- _Your goal_
Until the line containing "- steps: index" has been reproduced, keep reproducing each line of the material below exactly, starting with the first.
----
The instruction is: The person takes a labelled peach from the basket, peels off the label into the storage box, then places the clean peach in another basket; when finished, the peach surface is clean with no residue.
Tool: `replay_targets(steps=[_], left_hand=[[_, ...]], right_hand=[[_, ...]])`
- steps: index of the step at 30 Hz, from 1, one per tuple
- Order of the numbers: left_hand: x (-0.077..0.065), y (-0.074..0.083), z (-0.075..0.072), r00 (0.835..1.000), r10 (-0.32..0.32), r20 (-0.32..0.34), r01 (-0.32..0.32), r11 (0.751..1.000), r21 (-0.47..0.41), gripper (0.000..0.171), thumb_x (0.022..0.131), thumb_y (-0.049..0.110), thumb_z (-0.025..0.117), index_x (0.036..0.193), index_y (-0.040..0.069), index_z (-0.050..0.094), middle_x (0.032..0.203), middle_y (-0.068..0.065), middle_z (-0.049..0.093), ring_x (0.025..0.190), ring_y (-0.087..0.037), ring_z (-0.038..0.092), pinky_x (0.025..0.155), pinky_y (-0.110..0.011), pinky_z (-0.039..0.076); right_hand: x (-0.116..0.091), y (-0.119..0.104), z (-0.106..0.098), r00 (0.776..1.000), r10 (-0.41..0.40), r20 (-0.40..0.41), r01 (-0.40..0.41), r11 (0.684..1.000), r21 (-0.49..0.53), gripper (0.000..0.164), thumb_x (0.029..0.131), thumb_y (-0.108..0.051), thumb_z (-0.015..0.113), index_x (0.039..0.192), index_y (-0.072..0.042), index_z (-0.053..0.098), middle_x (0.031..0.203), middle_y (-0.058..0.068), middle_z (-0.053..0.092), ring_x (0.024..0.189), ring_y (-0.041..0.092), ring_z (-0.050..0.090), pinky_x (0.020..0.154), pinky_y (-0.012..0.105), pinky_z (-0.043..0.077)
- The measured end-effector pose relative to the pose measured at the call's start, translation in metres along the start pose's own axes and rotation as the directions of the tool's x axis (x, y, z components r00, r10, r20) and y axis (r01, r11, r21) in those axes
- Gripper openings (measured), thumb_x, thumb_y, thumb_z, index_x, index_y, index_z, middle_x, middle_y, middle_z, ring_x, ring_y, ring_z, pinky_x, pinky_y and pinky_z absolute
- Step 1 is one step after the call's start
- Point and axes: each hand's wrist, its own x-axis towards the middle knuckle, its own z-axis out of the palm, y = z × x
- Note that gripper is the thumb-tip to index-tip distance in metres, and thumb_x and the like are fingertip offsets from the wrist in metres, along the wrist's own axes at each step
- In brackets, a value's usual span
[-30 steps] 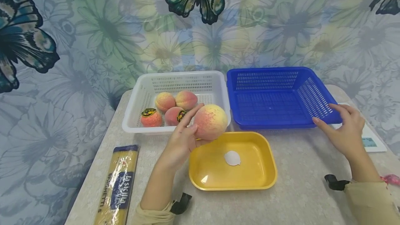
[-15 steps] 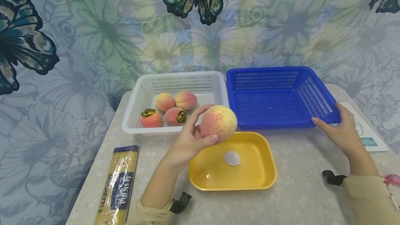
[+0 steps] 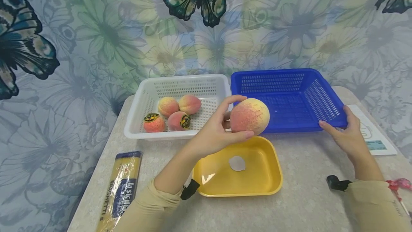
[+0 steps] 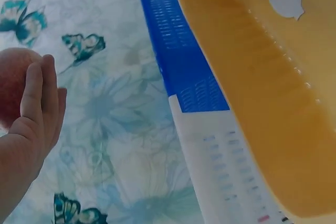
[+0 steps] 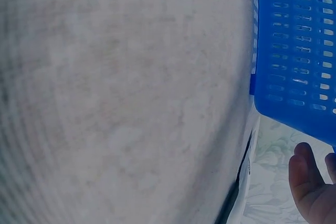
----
- _Your response_
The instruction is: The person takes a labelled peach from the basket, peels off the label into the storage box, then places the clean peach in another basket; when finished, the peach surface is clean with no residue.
Tool: `replay_targets(steps=[_], left_hand=[[_, ...]], right_hand=[[_, ...]])`
- steps: index of the step at 30 Hz, from 1, one per tuple

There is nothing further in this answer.